There was the tactical wit that saw Swiatek take the pace off a first serve, eliciting a short return from which she was able to rifle a winner. There was the athletic defending that kept the Pole alive long enough, in a rally where she was second best from start to finish, for Giorgi to go long. There was the smart body serve that carried her to deuce, and another bold flourish when she faced a fourth break point, a heavy crosscourt forehand that Giorgi barely reached.
Above all, though, it was Swiatek’s focus and composure that shone through. It is easy to underestimate those virtues, yet they are the foundation of her success. All the shots and all the tactical smarts in the world are as nothing without the concentration and presence of mind to apply them. As is so often the case with Swiatek, a casual glance at the scoreline might suggest a straightforward victory, but it is her mental steel, so painstakingly nurtured in tandem with sports psychologist Daria Abramowicz, that makes such emphatic results possible.
And yes, of course it is easier to think clearly and execute your shots when you already have a healthy lead. But the Pole will have been aware of the importance of that game, just as she will have known how dangerous Giorgi can be when she gets on a roll. Who knows what might have happened had the Italian broken at that point? Swiatek’s industry and application rendered the question moot.
“I was kind of in a positive attitude,” said the 22-year-old, who is bidding to win the “sunshine double” of Indian Wells and Miami for the second time in three years.
“I already know that I could do it two years ago, so this experience has taught me that there’s no need to worry or panic, you just have to really use every minute on court to be focused and get the right feeling.
“That’s all you can do. You don’t know if it’s going to come or not.”

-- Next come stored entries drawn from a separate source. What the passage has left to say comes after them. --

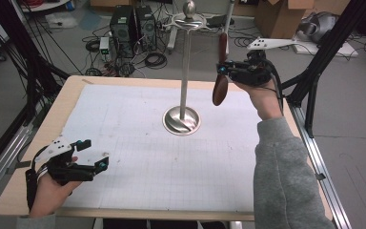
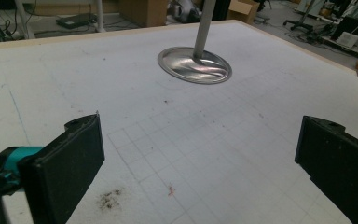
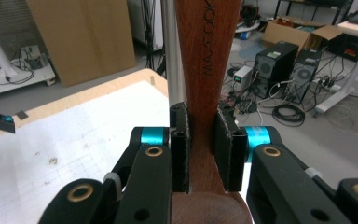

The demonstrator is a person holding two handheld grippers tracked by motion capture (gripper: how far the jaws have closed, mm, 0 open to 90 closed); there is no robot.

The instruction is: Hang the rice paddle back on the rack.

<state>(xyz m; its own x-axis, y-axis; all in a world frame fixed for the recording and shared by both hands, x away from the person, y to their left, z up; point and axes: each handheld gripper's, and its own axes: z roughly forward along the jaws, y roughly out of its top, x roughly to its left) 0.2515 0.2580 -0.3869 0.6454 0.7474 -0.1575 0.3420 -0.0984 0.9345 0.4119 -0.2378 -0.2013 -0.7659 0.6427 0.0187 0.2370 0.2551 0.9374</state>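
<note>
Right gripper view shows the right tongs clenched on a wooden spoon, lifted beside the metal stand. Left tongs rest released on the surface, well apart.

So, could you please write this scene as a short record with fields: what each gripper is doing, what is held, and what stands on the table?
right gripper: shut on the wooden spoon, raised above the table's far right part
wooden spoon: brown, handle up, bowl hanging down, clear of the table
left gripper: open, nothing between its fingers, low near the table's front left corner
metal stand: upright pole on a round base, about mid-table
table: wooden edge, covered by white gridded paper
</note>
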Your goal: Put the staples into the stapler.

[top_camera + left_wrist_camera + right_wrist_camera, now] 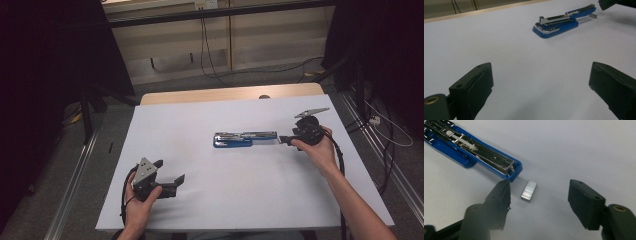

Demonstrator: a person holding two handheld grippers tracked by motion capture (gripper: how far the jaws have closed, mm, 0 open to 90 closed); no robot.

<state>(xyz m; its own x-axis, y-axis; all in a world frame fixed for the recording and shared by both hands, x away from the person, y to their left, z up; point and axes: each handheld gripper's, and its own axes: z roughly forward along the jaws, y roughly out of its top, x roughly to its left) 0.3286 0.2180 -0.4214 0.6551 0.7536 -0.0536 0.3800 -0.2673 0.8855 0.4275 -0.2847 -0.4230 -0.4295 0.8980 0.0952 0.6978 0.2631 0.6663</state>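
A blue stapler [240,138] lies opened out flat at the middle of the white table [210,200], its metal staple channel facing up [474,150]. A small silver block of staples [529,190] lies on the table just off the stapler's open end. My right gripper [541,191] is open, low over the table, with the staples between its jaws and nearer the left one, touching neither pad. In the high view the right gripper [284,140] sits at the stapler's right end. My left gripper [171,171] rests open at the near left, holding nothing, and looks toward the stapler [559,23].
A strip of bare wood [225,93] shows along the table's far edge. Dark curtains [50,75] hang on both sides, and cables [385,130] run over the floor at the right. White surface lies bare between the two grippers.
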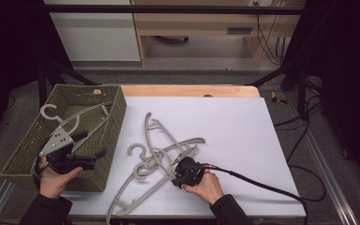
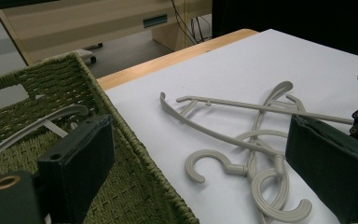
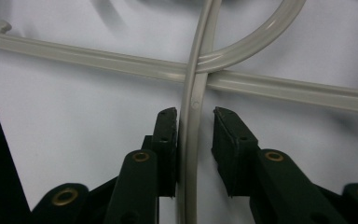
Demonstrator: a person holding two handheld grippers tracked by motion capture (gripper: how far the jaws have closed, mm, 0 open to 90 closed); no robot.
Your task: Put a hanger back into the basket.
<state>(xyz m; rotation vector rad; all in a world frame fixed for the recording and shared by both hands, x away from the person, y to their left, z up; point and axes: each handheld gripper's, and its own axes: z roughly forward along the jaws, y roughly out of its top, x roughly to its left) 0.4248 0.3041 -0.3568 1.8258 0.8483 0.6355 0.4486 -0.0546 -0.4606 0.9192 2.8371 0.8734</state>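
Observation:
Several grey plastic hangers (image 1: 164, 154) lie tangled on the white sheet (image 1: 225, 126). My right gripper (image 1: 176, 177) is low over the near end of the pile. In the right gripper view its jaws (image 3: 195, 116) straddle one thin hanger arm (image 3: 191, 140): the left pad sits against it and a gap shows at the right pad. Another hanger bar (image 3: 98, 58) crosses just beyond the tips. My left gripper (image 1: 93, 144) hovers open and empty over the near right wall of the green woven basket (image 1: 28, 140). One hanger (image 1: 75, 117) lies inside the basket.
The basket stands at the left edge of the table, its wall (image 2: 135, 158) between the left jaws (image 2: 200, 140) and the hanger pile (image 2: 242, 140). A black cable (image 1: 262, 185) trails right from my right gripper. A wooden table edge (image 1: 192, 90) runs along the back.

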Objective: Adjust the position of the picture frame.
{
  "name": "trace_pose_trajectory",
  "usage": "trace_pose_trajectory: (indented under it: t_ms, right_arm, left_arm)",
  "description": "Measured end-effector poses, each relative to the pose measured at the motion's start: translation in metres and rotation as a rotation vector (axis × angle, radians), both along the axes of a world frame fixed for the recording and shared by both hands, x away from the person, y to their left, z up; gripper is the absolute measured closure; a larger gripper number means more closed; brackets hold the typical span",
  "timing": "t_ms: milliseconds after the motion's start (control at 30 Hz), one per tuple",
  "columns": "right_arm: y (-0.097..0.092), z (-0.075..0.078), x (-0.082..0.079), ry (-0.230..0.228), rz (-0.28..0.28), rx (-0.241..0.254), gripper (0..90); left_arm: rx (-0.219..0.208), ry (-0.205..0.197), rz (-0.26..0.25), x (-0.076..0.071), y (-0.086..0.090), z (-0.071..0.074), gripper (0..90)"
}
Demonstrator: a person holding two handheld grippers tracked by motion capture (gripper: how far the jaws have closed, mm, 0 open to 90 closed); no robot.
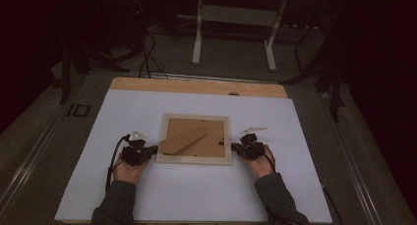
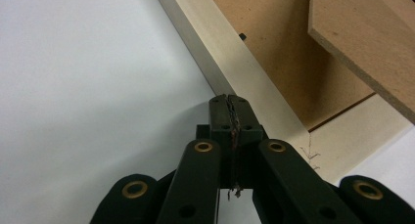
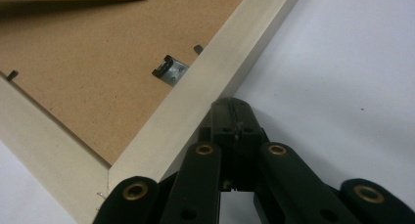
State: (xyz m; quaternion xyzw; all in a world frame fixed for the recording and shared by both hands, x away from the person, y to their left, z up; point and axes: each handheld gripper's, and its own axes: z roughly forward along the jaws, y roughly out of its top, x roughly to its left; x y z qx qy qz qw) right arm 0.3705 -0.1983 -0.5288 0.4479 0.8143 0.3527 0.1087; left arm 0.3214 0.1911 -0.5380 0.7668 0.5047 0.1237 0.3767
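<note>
clenched left gripper (image 1: 153, 149) and right gripper (image 1: 235, 147) flank the frame (image 1: 194, 159); uneven pushing would probably skew it on the surface (image 1: 196, 195).

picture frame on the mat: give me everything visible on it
The pale wooden picture frame lies face down and flat on the white mat, near its centre. Its brown fibreboard backing is in place, with small dark tabs along the inner edge and a metal hanger clip. A brown easel stand lies slanted across the back. The shut left claw meets its left side, the shut right claw its right.
</note>
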Motion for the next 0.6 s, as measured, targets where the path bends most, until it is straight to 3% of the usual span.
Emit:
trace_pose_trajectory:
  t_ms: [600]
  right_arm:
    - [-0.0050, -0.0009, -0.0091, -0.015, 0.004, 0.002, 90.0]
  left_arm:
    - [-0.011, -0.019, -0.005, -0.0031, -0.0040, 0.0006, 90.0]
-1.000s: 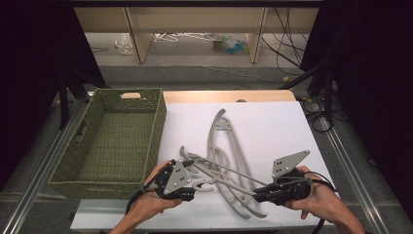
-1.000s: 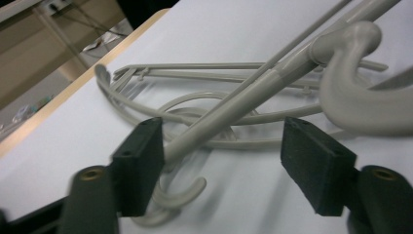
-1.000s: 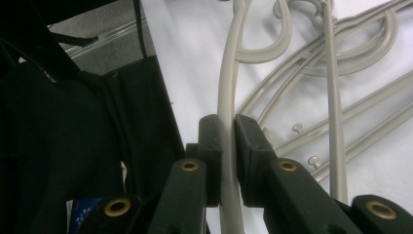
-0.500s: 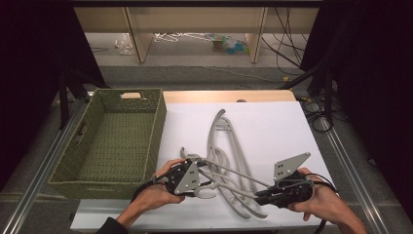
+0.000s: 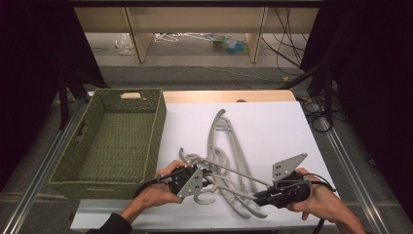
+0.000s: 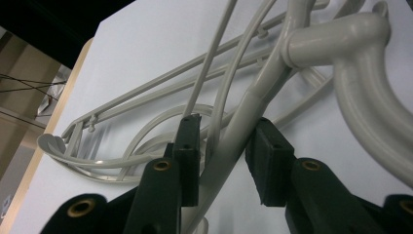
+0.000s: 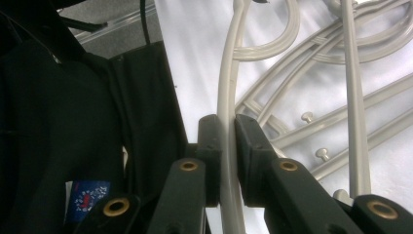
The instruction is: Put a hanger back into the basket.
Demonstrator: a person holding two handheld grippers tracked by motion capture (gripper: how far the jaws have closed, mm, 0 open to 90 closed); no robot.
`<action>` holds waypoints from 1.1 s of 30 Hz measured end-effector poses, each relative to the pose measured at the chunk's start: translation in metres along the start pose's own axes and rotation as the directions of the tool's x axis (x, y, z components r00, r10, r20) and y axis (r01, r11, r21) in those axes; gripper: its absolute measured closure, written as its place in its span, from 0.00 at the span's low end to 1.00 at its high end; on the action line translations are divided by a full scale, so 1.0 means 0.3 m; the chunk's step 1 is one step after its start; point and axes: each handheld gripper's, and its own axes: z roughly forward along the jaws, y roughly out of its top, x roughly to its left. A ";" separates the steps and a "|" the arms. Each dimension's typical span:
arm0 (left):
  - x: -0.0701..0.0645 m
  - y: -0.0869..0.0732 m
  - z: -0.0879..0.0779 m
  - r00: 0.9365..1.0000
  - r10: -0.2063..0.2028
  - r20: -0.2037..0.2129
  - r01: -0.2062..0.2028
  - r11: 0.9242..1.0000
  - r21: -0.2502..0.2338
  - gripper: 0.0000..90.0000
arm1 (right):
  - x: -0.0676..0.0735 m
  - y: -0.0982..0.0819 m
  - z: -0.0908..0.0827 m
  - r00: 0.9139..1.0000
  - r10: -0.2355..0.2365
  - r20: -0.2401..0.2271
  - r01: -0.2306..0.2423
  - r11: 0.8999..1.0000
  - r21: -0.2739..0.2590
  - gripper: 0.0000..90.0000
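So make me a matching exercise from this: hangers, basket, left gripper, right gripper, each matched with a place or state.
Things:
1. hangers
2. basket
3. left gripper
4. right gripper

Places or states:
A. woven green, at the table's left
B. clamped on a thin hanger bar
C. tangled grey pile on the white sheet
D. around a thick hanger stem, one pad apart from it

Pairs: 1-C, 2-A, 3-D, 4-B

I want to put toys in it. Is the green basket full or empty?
Empty. The green woven basket shows only its bare woven floor; the grey plastic hangers lie beside it on the white table.
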 end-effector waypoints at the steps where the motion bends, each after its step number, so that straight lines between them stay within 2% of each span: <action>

Of late, it has come more often than not. A third-round loss to Linda Noskova at the Australian Open is the only significant blot on a season that has included WTA 1000 titles in Qatar and Indian Wells. Swiatek avenged that defeat when she met Noskova in the California desert earlier this month, and she will have the opportunity to make it a double dose of playback when she faces the Czech teenager again in the next round here.
“Pretty interesting,” said Swiatek of a third meeting in three months with the 31st-ranked Noskova. “It would be nice if the WTA could draw [differently] so we don’t get bored. I’m kidding.
“Playing against her is tough, as you could see in Australia. I’m going to focus on myself and learn what I did wrong, what I did good in our last matches, and just use that knowledge so I can play in a solid way, really efficiently.”
It is an art she is rapidly perfecting.